Wednesday, December 14, 2005
Got Game? Console Follow-Ups
This blog post references my article 'Got game? Living-room consoles grapple for consumers eyeballs, wallets' in the December 16, 2005 issue of EDN.
My terrific editing team back in Waltham, MA worked with me to fine-tune the article all the way up to early December, so it's still pretty up-to-date as published on the 16th. Just a few things to point out:
- The Xbox 360 did indeed launch in all three primary geographies (the United States, Europe and Japan) as scheduled. It's sold out in the first two (due in part, it seems, to inevitable early production yield shortfalls from chip suppliers....don't panic, frantic shoppers, 300,000 more systems are reportedly enroute); enthusiasm in Japan, where Nintendo and Sony are dominant, has (not surprisingly) been more muted.

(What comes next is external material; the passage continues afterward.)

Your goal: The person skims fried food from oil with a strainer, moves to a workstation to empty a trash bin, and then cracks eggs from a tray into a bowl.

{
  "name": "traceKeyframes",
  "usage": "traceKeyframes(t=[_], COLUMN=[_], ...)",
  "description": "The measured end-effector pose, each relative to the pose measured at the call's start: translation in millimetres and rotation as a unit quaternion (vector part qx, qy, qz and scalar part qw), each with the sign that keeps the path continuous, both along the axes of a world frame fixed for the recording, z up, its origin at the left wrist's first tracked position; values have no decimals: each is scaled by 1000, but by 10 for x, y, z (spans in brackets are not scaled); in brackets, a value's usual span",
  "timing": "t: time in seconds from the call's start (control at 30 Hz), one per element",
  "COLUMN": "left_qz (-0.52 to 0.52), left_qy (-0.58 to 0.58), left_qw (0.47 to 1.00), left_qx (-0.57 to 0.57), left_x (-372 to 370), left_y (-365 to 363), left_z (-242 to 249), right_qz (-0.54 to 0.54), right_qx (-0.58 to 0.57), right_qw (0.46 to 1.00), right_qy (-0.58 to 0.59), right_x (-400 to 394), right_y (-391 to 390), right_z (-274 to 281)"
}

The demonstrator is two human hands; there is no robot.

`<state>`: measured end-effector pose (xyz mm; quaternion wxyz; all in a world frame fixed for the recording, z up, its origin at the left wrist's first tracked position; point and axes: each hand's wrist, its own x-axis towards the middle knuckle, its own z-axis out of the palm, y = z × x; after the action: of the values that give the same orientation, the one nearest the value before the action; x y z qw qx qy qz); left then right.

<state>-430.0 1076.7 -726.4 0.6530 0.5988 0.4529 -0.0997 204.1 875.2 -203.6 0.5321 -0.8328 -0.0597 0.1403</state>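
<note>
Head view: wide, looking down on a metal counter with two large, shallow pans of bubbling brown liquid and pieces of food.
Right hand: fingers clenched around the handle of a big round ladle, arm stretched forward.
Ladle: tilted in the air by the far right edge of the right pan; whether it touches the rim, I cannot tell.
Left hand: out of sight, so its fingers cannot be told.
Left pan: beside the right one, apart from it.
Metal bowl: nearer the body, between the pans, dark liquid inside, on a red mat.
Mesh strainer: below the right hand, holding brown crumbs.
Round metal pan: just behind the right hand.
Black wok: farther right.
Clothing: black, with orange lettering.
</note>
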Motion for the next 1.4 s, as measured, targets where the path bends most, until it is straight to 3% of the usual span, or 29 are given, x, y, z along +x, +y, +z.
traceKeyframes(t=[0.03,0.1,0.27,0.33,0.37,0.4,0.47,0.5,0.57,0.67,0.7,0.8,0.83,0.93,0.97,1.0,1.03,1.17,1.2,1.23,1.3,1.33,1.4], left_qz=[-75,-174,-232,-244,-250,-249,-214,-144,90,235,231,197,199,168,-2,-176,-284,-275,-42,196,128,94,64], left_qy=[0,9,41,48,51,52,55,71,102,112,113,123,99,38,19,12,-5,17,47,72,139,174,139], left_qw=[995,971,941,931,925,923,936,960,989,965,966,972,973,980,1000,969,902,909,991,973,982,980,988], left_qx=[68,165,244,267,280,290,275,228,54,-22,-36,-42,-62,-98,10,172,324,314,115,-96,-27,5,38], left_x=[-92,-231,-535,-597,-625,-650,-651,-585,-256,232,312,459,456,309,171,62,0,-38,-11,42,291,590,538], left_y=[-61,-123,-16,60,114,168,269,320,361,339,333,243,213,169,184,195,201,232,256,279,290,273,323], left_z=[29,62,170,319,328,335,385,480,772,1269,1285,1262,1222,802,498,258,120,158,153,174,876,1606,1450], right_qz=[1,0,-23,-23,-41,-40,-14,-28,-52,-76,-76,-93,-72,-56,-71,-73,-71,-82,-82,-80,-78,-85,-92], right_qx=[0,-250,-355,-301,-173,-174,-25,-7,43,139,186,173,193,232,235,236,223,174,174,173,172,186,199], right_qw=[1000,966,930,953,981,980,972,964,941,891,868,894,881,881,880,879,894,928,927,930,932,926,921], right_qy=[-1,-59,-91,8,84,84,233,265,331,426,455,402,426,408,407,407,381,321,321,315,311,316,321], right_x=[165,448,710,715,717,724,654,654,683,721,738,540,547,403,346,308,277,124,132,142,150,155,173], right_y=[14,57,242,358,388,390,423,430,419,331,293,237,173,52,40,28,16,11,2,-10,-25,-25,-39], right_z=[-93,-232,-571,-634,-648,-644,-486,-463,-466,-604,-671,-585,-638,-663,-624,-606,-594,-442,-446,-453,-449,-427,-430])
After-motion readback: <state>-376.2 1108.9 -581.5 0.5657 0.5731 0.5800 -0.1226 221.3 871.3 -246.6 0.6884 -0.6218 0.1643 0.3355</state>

Xbox backwards-compatibility upgrades are steadily flowing out of Redmond, WA, albeit with minor hiccups. Meanwhile, hackers are busily working on revealing the console's secrets.
- Some more tantalizing tidbits (unconfirmed by Nintendo) on the Revolution have leaked out, reinforcing the point I made in my article that the company is taking a very different tack than Microsoft and Sony. The references section of my print article provides a link to the promotional video Nintendo released when it unveiled Revolution's controller (a very cool clip; I highly encourage you to check it out), and a Nintendo enthusiast has published a conceptual follow-up.

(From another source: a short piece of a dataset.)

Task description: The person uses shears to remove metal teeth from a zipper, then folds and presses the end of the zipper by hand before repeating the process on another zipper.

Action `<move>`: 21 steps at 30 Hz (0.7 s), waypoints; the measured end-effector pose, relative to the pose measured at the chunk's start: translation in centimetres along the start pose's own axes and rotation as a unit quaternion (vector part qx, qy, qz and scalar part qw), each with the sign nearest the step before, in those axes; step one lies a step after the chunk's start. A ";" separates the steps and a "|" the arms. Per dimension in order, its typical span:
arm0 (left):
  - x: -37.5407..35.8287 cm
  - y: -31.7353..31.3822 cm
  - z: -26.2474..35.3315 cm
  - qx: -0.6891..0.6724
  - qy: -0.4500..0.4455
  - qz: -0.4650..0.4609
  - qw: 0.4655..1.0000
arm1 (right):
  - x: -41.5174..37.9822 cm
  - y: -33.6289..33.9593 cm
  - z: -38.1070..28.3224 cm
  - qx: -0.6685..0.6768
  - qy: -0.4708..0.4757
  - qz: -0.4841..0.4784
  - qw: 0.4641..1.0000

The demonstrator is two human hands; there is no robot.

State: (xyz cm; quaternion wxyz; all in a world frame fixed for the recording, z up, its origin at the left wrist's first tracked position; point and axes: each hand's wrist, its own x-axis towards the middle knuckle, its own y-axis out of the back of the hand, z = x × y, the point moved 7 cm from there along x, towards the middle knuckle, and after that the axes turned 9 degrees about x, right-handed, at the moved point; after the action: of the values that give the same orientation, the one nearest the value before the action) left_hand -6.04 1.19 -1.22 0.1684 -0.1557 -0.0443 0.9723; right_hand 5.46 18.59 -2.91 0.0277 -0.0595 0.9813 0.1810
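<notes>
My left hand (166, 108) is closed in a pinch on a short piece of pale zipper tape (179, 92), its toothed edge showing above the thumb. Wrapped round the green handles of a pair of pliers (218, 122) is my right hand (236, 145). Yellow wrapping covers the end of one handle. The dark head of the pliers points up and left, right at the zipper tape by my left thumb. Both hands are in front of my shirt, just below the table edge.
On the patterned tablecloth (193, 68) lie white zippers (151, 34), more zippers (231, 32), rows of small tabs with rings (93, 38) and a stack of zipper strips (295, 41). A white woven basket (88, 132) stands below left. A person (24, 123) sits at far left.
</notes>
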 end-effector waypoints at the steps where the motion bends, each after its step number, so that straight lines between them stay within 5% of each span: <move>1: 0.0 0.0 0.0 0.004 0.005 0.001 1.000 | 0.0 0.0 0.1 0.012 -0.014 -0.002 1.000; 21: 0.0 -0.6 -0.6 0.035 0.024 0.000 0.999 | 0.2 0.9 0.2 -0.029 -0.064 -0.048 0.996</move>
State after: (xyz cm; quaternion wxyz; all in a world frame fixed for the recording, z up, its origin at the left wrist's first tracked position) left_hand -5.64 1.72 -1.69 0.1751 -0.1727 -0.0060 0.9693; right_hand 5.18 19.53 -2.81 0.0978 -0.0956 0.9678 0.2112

- Sony claims it's still on track to launch the PlayStation 3 somewhere next spring, although skeptics (myself included) remain unconvinced that the U.S. launch will happen before the fall of 2006, and that the company will be able to assemble a compelling and abundant suite of titles before 2007-or-beyond. However, the company's desire to get a low-cost Blu-Ray player into the market may force its hand.

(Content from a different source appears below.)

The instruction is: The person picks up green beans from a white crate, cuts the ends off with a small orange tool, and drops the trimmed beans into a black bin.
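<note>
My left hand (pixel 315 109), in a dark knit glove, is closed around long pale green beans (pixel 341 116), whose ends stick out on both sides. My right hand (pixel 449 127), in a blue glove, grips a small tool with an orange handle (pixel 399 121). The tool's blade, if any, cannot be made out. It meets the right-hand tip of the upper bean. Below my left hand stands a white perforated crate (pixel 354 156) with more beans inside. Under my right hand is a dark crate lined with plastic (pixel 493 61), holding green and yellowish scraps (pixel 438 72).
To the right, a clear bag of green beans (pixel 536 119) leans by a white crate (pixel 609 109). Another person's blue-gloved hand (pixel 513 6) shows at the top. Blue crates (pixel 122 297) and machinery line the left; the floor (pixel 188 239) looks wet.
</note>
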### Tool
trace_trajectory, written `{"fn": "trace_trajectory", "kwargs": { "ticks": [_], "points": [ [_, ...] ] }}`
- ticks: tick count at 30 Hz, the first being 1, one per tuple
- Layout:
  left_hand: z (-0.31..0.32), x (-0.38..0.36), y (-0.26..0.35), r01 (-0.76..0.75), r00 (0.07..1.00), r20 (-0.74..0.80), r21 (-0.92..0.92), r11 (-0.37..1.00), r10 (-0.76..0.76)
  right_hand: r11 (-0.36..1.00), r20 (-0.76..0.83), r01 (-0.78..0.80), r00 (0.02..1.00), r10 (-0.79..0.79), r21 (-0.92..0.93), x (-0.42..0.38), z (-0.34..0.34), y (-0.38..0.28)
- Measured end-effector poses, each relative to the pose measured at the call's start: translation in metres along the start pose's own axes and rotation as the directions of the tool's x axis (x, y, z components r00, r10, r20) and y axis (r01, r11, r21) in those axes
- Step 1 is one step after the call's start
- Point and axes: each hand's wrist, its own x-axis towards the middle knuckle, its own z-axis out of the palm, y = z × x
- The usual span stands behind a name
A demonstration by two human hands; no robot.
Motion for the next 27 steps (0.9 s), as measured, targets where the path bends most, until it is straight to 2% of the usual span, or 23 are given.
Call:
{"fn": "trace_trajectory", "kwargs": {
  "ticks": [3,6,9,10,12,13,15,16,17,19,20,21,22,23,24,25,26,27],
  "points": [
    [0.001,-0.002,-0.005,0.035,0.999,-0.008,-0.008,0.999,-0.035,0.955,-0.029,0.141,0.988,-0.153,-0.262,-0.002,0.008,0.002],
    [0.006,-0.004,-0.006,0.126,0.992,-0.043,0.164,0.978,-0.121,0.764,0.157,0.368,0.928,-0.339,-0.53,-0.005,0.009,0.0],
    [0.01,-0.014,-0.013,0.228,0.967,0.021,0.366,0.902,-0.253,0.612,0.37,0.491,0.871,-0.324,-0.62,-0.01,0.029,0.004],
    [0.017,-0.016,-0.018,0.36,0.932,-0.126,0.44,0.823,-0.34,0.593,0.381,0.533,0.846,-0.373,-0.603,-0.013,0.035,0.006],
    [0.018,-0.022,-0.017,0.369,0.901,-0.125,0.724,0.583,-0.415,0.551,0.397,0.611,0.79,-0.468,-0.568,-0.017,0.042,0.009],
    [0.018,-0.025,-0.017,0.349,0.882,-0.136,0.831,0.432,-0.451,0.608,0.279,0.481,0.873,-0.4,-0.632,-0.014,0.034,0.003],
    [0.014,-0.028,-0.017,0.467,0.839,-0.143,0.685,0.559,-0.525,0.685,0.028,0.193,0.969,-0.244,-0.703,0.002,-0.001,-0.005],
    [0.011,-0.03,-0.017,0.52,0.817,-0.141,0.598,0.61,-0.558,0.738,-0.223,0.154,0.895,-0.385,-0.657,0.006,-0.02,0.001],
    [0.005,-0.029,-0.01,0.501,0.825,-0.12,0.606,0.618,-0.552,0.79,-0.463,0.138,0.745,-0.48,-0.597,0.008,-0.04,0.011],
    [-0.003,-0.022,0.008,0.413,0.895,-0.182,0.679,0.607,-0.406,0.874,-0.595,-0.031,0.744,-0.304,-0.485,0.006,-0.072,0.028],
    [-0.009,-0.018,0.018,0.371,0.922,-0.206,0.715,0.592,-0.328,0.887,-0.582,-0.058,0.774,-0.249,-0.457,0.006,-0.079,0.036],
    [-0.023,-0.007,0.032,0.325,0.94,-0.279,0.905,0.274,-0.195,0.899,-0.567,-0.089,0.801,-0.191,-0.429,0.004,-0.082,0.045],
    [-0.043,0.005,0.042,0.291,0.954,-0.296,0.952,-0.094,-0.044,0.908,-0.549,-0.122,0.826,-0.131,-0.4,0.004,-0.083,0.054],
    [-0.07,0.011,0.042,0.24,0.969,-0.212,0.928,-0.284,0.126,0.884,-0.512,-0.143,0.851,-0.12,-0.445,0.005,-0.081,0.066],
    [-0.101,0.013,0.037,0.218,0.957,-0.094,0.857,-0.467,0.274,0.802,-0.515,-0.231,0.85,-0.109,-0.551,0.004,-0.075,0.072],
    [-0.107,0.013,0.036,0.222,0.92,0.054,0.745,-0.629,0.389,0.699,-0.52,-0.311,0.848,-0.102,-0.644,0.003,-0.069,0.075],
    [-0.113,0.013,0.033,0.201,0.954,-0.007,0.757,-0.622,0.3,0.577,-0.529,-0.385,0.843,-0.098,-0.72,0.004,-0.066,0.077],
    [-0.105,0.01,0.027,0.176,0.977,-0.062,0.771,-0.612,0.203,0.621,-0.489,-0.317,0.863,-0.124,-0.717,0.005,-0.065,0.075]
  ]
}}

Follow the sources I reference in this blog post for future news on all three consoles as it breaks. And keep an eye out for my January 19th, 2006 follow-on story where I'll exhaustively dissect Nintendo's handheld game console family and Sony's PlayStation Portable, as well as touch on other platforms such as Nintendo's on-hiatus N-Gage and Tiger Telematics' slow-out-of-the-gate Gizmondo.